Re: [PATCH] pci: endpoint: functions: Add a virtnet EP function

From: Jason Wang <jasowang@redhat.com>
To: Alan Mikhak <alan.mikhak@sifive.com>,
	Kishon Vijay Abraham I <kishon@ti.com>
Cc: mst@redhat.com, lorenzo.pieralisi@arm.com,
	Bjorn Helgaas <bhelgaas@google.com>,
	linux-pci@vger.kernel.org,
	"haotian.wang@duke.edu" <haotian.wang@duke.edu>,
	Jon Mason <jdmason@kudzu.us>, KVM list <kvm@vger.kernel.org>
Subject: Re: [PATCH] pci: endpoint: functions: Add a virtnet EP function
Date: Wed, 27 Nov 2019 11:04:09 +0800	[thread overview]

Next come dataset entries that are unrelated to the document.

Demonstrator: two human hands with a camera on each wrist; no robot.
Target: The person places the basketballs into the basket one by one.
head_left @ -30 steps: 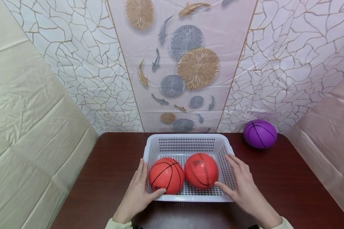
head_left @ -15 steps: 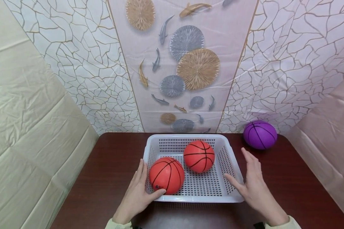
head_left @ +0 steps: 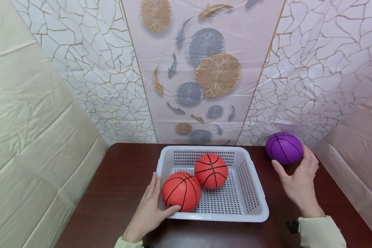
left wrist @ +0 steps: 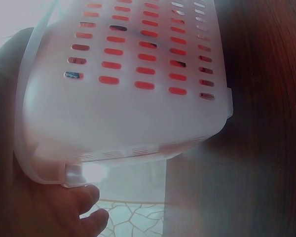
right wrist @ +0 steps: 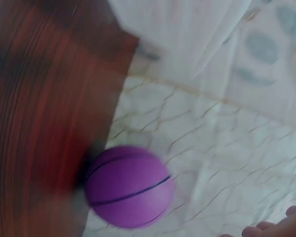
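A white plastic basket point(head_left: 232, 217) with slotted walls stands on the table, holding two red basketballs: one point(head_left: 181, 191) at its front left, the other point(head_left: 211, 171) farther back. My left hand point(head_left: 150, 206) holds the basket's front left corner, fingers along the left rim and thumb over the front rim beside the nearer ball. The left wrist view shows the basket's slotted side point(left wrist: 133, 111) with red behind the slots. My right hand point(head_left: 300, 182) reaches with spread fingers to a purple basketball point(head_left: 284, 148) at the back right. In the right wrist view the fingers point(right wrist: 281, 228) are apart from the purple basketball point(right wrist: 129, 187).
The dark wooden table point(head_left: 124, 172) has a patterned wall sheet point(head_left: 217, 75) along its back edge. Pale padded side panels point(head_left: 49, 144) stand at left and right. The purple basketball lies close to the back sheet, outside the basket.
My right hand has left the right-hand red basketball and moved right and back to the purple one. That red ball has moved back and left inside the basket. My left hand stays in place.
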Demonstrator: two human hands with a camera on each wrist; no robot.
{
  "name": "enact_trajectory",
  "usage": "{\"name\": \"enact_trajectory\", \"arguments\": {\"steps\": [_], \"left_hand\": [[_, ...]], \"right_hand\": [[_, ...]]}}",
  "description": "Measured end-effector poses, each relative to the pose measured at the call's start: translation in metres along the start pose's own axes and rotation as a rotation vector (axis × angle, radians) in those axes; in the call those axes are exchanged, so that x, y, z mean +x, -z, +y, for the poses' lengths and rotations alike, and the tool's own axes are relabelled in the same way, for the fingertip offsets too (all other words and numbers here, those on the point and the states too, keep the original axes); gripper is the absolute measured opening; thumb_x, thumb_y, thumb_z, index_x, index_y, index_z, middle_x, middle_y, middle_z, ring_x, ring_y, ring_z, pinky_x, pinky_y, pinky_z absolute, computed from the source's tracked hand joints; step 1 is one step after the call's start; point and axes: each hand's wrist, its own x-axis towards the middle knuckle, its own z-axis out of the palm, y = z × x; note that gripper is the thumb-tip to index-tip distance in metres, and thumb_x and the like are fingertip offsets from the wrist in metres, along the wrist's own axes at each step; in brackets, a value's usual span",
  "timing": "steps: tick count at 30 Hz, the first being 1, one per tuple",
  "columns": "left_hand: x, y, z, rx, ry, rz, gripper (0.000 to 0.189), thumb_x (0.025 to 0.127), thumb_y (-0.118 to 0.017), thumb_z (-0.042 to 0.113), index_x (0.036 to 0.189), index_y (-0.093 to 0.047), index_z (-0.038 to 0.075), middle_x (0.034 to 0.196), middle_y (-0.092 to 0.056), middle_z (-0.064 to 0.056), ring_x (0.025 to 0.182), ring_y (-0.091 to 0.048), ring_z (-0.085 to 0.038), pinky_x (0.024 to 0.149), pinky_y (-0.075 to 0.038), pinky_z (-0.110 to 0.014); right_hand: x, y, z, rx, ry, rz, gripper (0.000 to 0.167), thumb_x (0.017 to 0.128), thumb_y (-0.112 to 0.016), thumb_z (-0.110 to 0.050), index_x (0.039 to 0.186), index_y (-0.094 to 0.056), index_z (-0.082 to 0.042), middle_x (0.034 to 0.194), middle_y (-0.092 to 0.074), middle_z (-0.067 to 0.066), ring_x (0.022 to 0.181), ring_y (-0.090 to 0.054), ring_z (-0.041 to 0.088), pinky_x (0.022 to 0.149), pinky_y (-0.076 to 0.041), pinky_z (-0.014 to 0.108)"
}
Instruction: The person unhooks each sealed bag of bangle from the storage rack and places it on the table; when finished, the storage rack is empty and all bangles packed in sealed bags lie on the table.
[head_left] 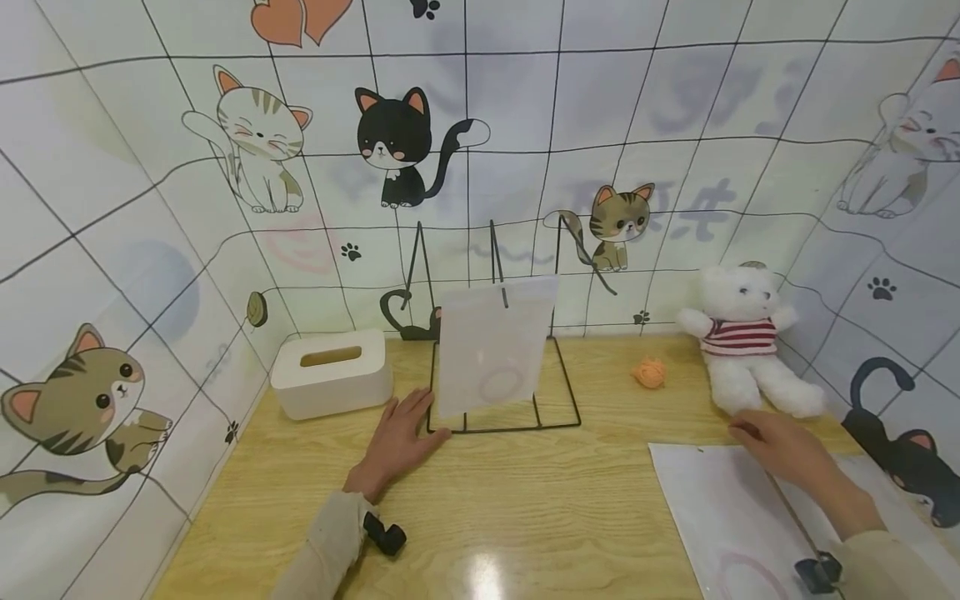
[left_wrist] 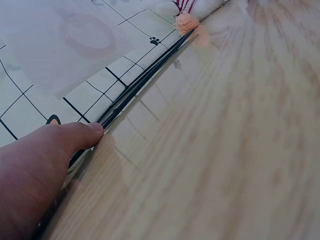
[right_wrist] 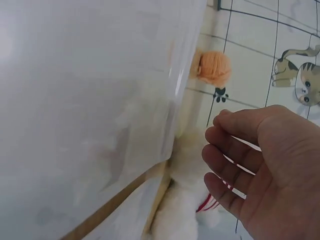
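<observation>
My left hand (head_left: pixel 397 442) rests on the table at the front left corner of a black wire rack (head_left: pixel 517 429), fingers extended. In the left wrist view its thumb (left_wrist: pixel 82 135) touches the rack's base bar. A whitish translucent plastic sheet (head_left: pixel 487 342) with a faint pink ring hangs on the rack. My right hand (head_left: pixel 795 458) is over the far edge of larger whitish plastic sheets (head_left: pixel 705 500) lying on the table. Seen in the right wrist view, its fingers are loosely bent with nothing between them, and a gap separates them from the plastic (right_wrist: pixel 90 100).
A white tissue box (head_left: pixel 333 392) stands left of the rack. Toward the back right are a small orange yarn ball (head_left: pixel 649 372) and a white teddy bear (head_left: pixel 738 367) in a striped shirt, close to my right hand. Cat-patterned walls (head_left: pixel 510 108) enclose the table.
</observation>
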Motion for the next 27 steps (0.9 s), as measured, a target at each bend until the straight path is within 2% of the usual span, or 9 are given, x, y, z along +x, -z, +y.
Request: {"name": "enact_trajectory", "arguments": {"steps": [7,11,15,20,23,27], "left_hand": [[0.001,0.002,0.003,0.0,0.003,-0.012,0.082,0.094,-0.056,0.061,0.156,-0.036,0.012,0.161,-0.036,-0.006,0.152,-0.029,-0.024,0.126,-0.009,-0.052],[0.0,0.002,0.003,-0.007,-0.003,0.0,0.081,0.094,-0.058,0.06,0.155,-0.037,0.011,0.16,-0.037,-0.007,0.151,-0.03,-0.025,0.126,-0.01,-0.053],[-0.001,-0.001,0.002,-0.009,-0.001,-0.018,0.082,0.094,-0.056,0.061,0.156,-0.036,0.011,0.161,-0.036,-0.007,0.152,-0.029,-0.025,0.126,-0.009,-0.053],[0.0,-0.003,0.0,0.01,-0.005,-0.014,0.082,0.094,-0.055,0.062,0.156,-0.036,0.011,0.161,-0.036,-0.008,0.151,-0.029,-0.026,0.126,-0.01,-0.053],[0.0,-0.001,-0.001,0.008,-0.001,0.002,0.082,0.094,-0.056,0.062,0.156,-0.036,0.012,0.161,-0.036,-0.007,0.151,-0.03,-0.025,0.126,-0.01,-0.053],[0.0,0.001,0.001,-0.01,-0.002,-0.006,0.082,0.094,-0.056,0.061,0.156,-0.036,0.012,0.161,-0.035,-0.007,0.151,-0.029,-0.025,0.126,-0.01,-0.053]], "right_hand": [[0.011,0.0,-0.026,0.038,0.081,0.049,0.014,0.098,-0.064,-0.02,0.097,-0.069,-0.007,0.077,-0.057,-0.005,0.067,-0.045,0.006,0.056,-0.038,0.024],[0.021,-0.002,-0.043,0.103,0.152,0.086,0.015,0.1,-0.062,-0.02,0.099,-0.07,-0.008,0.08,-0.063,-0.004,0.069,-0.048,0.001,0.057,-0.043,0.023],[0.033,-0.008,-0.061,0.16,0.206,0.126,0.016,0.101,-0.06,-0.02,0.099,-0.07,-0.009,0.079,-0.066,-0.003,0.07,-0.053,0.0,0.058,-0.046,0.023],[0.058,-0.008,-0.095,0.213,0.21,0.156,0.018,0.102,-0.058,-0.024,0.102,-0.071,-0.012,0.084,-0.071,-0.001,0.078,-0.064,0.01,0.064,-0.052,0.029],[0.075,-0.004,-0.123,0.283,0.212,0.179,0.021,0.104,-0.055,-0.026,0.108,-0.07,-0.011,0.09,-0.074,0.004,0.081,-0.067,0.019,0.069,-0.054,0.035],[0.092,-0.006,-0.16,0.399,0.229,0.215,0.025,0.104,-0.054,-0.029,0.112,-0.07,-0.012,0.096,-0.075,0.006,0.085,-0.068,0.023,0.073,-0.054,0.038]]}}
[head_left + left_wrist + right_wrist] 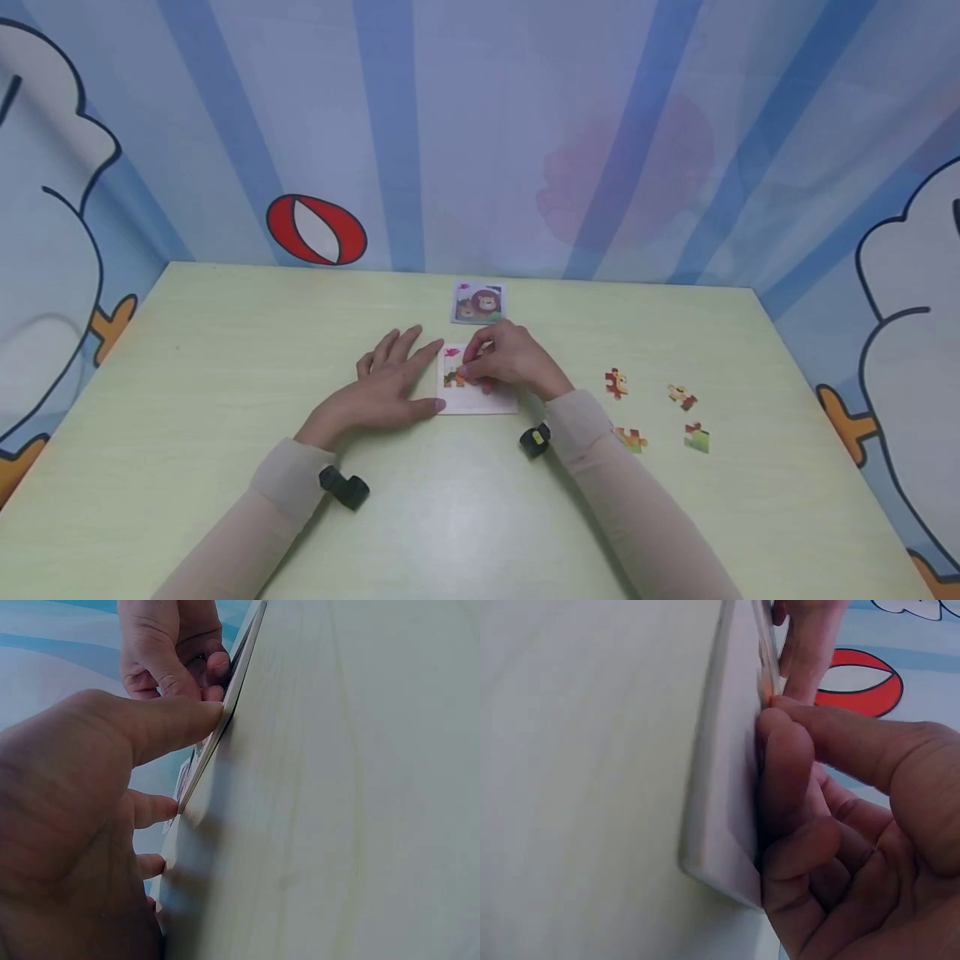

Message-ID: <230895ea-e292-d23d-ae4c-cf97677bbbfc@redhat.com> (raw)
In-Reply-To: <CABEDWGzppgrGKwhr4J2RB8nG6B1Nqg9E1NVZEA6GDvzat7DNQQ@mail.gmail.com>

On 2019/11/27 上午6:01, Alan Mikhak wrote:
> On Tue, Nov 26, 2019 at 1:55 PM Alan Mikhak <alan.mikhak@sifive.com> wrote:
>> On Tue, Nov 26, 2019 at 4:36 AM Kishon Vijay Abraham I <kishon@ti.com> wrote:
>>> Hi Jason,
>>>
>>> On 26/11/19 3:28 PM, Jason Wang wrote:
>>>> On 2019/11/25 下午8:49, Kishon Vijay Abraham I wrote:
>>>>> +Alan, Jon
>>>>>
>>>>> Hi Jason, Haotian, Alan,
>>>>>
>>>>> On 05/09/19 8:26 AM, Jason Wang wrote:
>>>>>> On 2019/9/5 上午5:58, Haotian Wang wrote:
>>>>>>> Hi Jason,
>>>>>>>
>>>>>>> I have an additional comment regarding using vring.
>>>>>>>
>>>>>>> On Tue, Sep 3, 2019 at 6:42 AM Jason Wang <jasowang@redhat.com> wrote:
>>>>>>>> Kind of, in order to address the above limitation, you probably want to
>>>>>>>> implement a vringh based netdevice and driver. It will work like,
>>>>>>>> instead of trying to represent a virtio-net device to endpoint,
>>>>>>>> represent a new type of network device, it uses two vringh ring instead
>>>>>>>> virtio ring. The vringh ring is usually used to implement the
>>>>>>>> counterpart of virtio driver. The advantages are obvious:
>>>>>>>>
>>>>>>>> - no need to deal with two sets of features, config space etc.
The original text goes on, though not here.